Meet the McKennys – Karen (full disclosure – Karen is a fellow member of the South Burlington Energy Committee), Dave, and their three children. Karen recently told me that their family cut their electricity use in half, and I was intrigued. How did they do it? Did it cost a lot, both money-wise and lifestyle-wise, to accomplish these savings? And perhaps most importantly, why did they do it?
First, do a home energy audit
Earlier this Fall, the McKennys participated in the newly launched Button Up Day, the first of a new annual event to help Vermonters increase their energy efficiency. Karen had recently joined the City’s Energy Committee and had participated in Vermontivate, a statewide competition around energy conservation and efficiency, and her curiosity about ways to save energy was growing. She and Dave decided to use their home as one of several test sites for a home energy audit (their audit was conducted by Vermont Gas – audits are also available from other certified contractors that can be found through Efficiency Vermont). Their home was found to be pretty tight in terms of heating, but their family electricity usage was high – in fact, it was about double the average in the state for their family size.
Using a device given to them during the audit, Dave started measuring the kilowatt hours (KwH) usage of all the electrical appliances and devices in their home. Some of the results were surprising to them: lights accounted for 25% of their usage; a second, old refrigerator in the garage was drawing a lot of power; and so-called “phantom use” (all the devices such as computers, microwaves with clock displays, televisions and recording devices, cellphone chargers, etc.) was a significant part of their monthly usage and expenses. (See accompanying table/pie chart).

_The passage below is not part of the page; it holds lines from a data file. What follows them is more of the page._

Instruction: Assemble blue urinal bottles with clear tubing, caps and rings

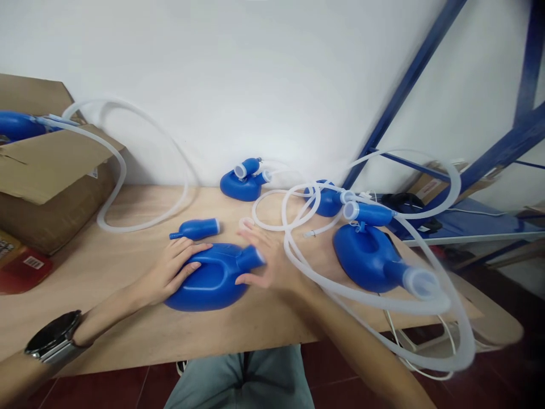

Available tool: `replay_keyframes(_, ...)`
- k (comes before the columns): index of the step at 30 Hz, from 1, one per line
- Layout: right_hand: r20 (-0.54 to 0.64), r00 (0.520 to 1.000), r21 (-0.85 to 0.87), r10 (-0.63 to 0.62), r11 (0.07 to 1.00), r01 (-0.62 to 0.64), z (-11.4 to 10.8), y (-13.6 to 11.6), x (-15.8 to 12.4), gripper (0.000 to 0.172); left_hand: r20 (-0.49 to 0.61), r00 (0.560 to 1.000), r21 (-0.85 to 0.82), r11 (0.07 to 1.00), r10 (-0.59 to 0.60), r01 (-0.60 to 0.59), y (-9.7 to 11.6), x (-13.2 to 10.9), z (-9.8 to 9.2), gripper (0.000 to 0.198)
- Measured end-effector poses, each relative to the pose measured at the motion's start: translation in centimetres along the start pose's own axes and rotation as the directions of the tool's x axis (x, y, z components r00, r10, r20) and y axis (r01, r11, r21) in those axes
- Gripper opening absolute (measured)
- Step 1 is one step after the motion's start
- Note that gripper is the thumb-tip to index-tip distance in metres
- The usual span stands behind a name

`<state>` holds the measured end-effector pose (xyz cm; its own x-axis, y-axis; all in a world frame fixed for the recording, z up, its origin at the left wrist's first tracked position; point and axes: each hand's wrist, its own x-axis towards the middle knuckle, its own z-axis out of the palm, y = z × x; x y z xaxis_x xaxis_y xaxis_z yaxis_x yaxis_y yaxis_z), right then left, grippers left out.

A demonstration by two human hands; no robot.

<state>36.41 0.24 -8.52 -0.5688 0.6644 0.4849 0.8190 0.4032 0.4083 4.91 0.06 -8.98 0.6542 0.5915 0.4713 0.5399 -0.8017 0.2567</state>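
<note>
A blue plastic bottle-shaped container (pixel 213 278) with a handle hole lies on its side on the wooden table (pixel 128 335). My left hand (pixel 174 267) rests on its left end, fingers spread flat over the handle. My right hand (pixel 266 258) hovers at the container's neck with fingers spread, slightly blurred, holding nothing I can see. A small blue funnel piece (pixel 196 229) lies just behind the left hand. A second blue container (pixel 374 258) with a white-rimmed neck lies to the right, wrapped in clear tubing (pixel 323 278).
Two more blue containers, one (pixel 242 182) and another (pixel 327 199), sit at the back near the wall. A cardboard box (pixel 51 182) with a blue container and a tube loop (pixel 140 165) stands at the left. A red packet (pixel 23 270) lies by it. Blue metal frame (pixel 404 91) rises at right.
</note>
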Motion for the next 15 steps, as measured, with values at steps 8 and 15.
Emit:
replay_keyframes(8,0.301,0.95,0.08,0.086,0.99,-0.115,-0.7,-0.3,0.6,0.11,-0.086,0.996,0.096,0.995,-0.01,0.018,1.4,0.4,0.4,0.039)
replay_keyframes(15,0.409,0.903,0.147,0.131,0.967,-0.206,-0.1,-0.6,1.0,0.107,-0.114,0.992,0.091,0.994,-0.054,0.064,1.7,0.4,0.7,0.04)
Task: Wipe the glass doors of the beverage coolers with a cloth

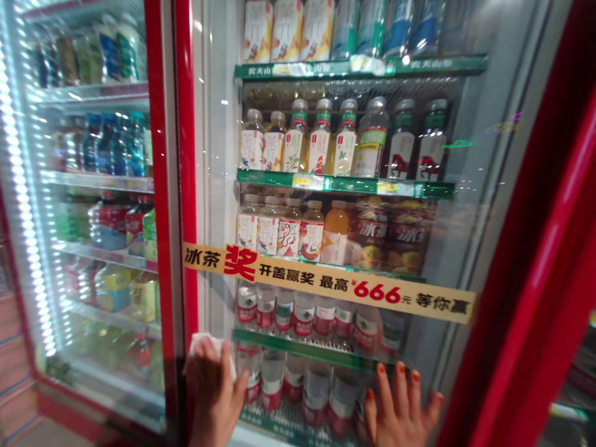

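My left hand (218, 388) presses a crumpled white tissue (214, 345) against the lower left of a glass fridge door (470, 242), close to its red frame. Its fingers are partly blurred, with the tissue showing beyond the fingertips. Lower right on the same door, my right hand (401, 406) lies with spread fingers and orange-red nails, holding nothing. A yellow sticker strip (335, 285) with Chinese characters and a red 666 runs across the glass above both hands.
Behind the glass, bottled drinks (321, 146) stand on shelves with green edges (344, 180). To the left is a second lit fridge (93, 180) with more bottles. A red frame (516, 261) borders the door on the right.
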The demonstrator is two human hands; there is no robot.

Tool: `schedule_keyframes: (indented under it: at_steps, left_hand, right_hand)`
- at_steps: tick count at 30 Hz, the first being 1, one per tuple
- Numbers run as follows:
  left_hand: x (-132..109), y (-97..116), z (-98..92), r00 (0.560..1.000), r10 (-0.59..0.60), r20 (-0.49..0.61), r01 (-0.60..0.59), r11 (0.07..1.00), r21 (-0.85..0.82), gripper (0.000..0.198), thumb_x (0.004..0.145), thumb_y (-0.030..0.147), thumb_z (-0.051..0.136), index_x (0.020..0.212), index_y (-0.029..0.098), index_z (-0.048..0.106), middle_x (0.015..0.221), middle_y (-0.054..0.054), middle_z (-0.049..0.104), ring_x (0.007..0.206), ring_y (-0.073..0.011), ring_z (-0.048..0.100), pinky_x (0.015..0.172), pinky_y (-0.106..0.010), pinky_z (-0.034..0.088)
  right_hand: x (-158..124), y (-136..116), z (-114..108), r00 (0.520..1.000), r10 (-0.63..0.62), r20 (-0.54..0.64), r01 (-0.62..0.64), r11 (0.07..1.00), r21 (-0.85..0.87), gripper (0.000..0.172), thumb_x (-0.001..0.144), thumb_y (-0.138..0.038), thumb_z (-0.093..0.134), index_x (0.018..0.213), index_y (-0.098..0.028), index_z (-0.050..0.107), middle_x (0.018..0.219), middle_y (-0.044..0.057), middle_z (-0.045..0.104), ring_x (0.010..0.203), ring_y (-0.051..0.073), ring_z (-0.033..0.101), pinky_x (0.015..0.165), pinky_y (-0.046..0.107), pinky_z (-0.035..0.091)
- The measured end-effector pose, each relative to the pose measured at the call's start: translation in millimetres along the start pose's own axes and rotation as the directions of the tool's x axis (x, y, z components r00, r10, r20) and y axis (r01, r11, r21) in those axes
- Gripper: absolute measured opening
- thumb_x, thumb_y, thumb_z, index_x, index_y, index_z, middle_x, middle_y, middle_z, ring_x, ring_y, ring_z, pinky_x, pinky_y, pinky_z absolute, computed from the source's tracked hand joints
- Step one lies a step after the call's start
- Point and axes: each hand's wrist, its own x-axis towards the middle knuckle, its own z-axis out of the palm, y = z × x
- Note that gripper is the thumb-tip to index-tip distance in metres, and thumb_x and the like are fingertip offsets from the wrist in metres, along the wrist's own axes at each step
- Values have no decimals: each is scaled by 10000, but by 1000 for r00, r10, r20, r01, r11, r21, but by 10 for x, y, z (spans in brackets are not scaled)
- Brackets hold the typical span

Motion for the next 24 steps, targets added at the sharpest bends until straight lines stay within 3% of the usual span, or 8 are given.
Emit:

Second, take action - start simple
They mobilized into action: to reduce lighting usage, they replaced most of their bulbs with Compact Flourescent Lights (CFLs) and rebate programs from Efficiency Vermont brought the cost down to only $.099 per bulb. Karen reports that they are looking into more CFLs or even more efficient LED bulbs for the remaining bulbs that need to be switched. They also cleaned out the dryer vents and have seen significant reduction in the energy used. What about that old inefficient refrigerator in the garage? The family decided to just unplug it and keep everything in the newer more efficient on in the house.
Other changes? Yes!! The McKenny’s research has shown that their decision to turn off all the phantom devices every evening has resulted in some serious savings (see accompanying graphs of daily usage pre- and post-turning off those devices). “It’s not that hard,” says 15-year old son Hugh Nicholas, who as the last one up is responsible each night for these phantoms. “I just turn things off.”
Third, enjoy the results!
So what are the results? The McKenny's September bill, from just before the audit, was about $195, with 1,161 kilowatt hours used. The recent November bill, after many of the energy savings strategies were implemented, was about $105, with 540 kwH used. Karen notes that very little was spent to make their changes: a small investment in new light bulbs, cleaning the dryer vent, and getting some power strips to plug the phantom devices into. “We didn’t spend much money, and didn’t really change our lifestyle.”
Why did they take the time and make the effort? “We’re in line to save $1,000 a year, and that’ll be awesome,” Karen reports. And perhaps equally or even more important is reducing their energy use and all the social and environmental impacts of that usage. Are they smart savers or dedicated climate/environmental warriors? How about both!